Joseph Pigassou 1878 - 1961

De la Pastorale à la Satire

Note liminaire écrite par Joseph Pigassou :

 

Ce travail, où l’on voit la satire déguisée en pastorale, est exclusivement dominé par le souci d’atteindre la pensée secrète de Virgile et de découvrir les raisons pour lesquelles il a mis tant de soins à la déguiser.

-          La 1ère partie pose le problème des Bucoliques et le situe dans la logique, la linguistique et l’histoire.

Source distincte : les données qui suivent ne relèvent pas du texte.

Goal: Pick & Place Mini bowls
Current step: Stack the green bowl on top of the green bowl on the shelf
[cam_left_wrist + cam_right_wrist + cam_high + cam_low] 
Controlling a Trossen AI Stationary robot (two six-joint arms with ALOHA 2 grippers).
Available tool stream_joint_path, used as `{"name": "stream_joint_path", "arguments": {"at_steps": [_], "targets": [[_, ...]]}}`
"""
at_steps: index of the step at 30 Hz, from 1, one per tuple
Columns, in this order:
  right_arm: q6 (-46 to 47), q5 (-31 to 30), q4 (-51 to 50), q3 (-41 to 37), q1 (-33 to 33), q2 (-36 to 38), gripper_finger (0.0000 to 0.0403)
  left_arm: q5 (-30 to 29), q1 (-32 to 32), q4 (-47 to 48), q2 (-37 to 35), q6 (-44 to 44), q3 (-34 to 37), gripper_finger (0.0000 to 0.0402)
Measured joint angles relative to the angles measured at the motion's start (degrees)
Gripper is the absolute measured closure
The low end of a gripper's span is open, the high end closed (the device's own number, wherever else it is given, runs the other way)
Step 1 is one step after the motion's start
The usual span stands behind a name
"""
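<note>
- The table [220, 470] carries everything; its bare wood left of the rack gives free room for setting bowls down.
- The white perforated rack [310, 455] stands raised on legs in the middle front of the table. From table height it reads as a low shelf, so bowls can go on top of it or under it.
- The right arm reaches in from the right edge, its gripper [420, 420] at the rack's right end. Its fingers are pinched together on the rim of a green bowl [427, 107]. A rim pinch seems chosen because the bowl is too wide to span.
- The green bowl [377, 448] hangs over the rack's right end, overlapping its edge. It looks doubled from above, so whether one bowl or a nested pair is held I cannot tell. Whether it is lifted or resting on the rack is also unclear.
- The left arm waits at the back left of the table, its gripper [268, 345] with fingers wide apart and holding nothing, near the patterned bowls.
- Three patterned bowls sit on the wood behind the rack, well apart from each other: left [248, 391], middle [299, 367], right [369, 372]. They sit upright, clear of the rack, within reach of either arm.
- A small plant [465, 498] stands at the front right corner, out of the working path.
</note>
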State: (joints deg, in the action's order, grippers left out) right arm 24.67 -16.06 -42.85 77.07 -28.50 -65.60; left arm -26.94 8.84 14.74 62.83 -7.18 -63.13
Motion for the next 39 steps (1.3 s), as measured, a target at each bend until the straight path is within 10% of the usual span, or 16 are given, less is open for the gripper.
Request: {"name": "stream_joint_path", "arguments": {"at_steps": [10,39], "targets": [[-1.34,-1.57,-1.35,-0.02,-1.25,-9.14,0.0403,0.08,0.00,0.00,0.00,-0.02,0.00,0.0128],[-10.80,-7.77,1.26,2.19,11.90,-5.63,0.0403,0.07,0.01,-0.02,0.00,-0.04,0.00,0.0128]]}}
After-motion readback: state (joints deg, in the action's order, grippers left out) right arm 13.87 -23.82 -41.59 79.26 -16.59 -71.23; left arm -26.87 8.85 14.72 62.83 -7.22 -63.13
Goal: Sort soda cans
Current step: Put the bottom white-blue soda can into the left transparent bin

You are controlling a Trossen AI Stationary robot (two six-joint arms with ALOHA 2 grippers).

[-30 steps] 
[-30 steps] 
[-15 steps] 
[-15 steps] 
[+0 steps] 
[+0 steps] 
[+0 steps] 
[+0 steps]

-          La 2ème partie analyse au fond les mots et leurs voix ; analyse faite élément par élément avec traduction phonématique du texte, c.-à-d. d’après les sons que fait entendre la lecture à haute voix.

-          La 3ème partie est une présentation de pure forme, en français courant mais en relation très serrée avec l’exégèse.

Les Bucoliques, prises dans leur version ésotérique, cessent d’être petits jeux décousus de fantoches pour former une comédie de caractère, bien vivante où les cinq personnages les plus célèbres de Rome, Auguste, Agrippa, Mécène, Horace et Virgile apparaissent, nommés et dessinés d’après leur naturel, dans le moment le plus animé de l’année romaine, c.-à-d. celui des comices consulaires. De ce point de vue elles sont d’un intérêt historique et littéraire inattendu et d’un réalisme tel qu’on ne peut plus reprocher à Virgile de manquer de naturel. Du point de vue linguistique, la langue grecque y apparait non plus sous la forme de ses monuments figés dans des genres classiques où tout est grec depuis la matière jusqu’à l’architecture outils et jusqu’à l’ouvrier, mais bien sous la forme de matériaux grammaticaux, fragments manipulés en fantaisies d’hybridation par un artiste latin, qui les articule et les présente dans un équilibre aussi étonnant d’audace que de sûreté.

On y voit avec quelle dextérité Virgile manie également l’analyse et la synthèse du grec et réalise des mots, ou des réunions de mots, nuance ou combine des idées, en donnant à sa pensée une précision remarquable. Le phénomène grammatical y est toujours en relation non seulement avec le phénomène intellectuel qu’il s’agit d’extérioriser, mais aussi et surtout avec la nécessité occasionnelle de créer une langue qui soit à la fois captieuse, secrète et grammaticale. On en vient alors à se demander si la puissance créatrice qui se manifeste dans les Bucoliques n’est pas plus étendue et plus forte que celle qui se manifeste dans l’Énéide quoique sur un sujet moins lyrique.